— EXERCISE INSTRUCTIONS —
Word for word, restate the lines of the data from the first through the one containing "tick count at", and nothing else.

— INFORMATION SUPPLIED —
╔══
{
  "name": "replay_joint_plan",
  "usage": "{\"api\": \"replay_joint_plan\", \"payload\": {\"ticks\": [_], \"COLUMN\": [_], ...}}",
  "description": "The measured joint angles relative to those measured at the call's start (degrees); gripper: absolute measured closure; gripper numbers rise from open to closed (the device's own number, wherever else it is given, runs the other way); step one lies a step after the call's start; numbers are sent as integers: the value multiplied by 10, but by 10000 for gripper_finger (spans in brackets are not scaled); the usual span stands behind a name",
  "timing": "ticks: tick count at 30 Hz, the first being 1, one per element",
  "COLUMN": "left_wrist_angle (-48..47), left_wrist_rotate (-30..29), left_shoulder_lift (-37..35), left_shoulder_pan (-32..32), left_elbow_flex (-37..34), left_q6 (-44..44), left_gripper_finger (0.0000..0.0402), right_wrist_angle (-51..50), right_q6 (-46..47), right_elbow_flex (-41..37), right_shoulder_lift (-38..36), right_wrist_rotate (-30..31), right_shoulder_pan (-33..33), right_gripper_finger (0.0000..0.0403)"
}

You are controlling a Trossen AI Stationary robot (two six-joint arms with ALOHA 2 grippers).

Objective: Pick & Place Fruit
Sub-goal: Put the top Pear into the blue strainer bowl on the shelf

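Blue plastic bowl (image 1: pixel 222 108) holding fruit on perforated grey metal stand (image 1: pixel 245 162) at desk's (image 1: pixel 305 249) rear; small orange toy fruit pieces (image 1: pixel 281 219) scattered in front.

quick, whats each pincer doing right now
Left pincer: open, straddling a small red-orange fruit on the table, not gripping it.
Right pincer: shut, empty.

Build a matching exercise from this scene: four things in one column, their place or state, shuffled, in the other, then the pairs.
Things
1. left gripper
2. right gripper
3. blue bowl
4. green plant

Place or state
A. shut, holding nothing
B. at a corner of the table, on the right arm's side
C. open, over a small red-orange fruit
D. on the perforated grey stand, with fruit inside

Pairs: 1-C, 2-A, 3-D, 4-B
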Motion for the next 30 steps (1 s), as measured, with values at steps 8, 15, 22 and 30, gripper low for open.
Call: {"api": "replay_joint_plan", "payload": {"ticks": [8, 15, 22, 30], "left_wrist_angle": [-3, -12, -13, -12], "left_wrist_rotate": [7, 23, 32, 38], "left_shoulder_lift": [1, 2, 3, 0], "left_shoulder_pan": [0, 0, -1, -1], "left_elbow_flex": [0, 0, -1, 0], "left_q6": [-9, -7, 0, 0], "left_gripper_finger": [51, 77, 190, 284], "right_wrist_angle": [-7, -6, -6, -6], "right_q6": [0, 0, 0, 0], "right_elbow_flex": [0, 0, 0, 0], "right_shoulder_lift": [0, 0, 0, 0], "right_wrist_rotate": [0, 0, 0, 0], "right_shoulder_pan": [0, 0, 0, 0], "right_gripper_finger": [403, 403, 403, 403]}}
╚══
— SOLUTION FOR THIS TASK —
{
  "name": "replay_joint_plan",
  "usage": "{\"api\": \"replay_joint_plan\", \"payload\": {\"ticks\": [_], \"COLUMN\": [_], ...}}",
  "description": "The measured joint angles relative to those measured at the call's start (degrees); gripper: absolute measured closure; gripper numbers rise from open to closed (the device's own number, wherever else it is given, runs the other way); step one lies a step after the call's start; numbers are sent as integers: the value multiplied by 10, but by 10000 for gripper_finger (spans in brackets are not scaled); the usual span stands behind a name",
  "timing": "ticks: tick count at 30 Hz, the first being 1, one per element",

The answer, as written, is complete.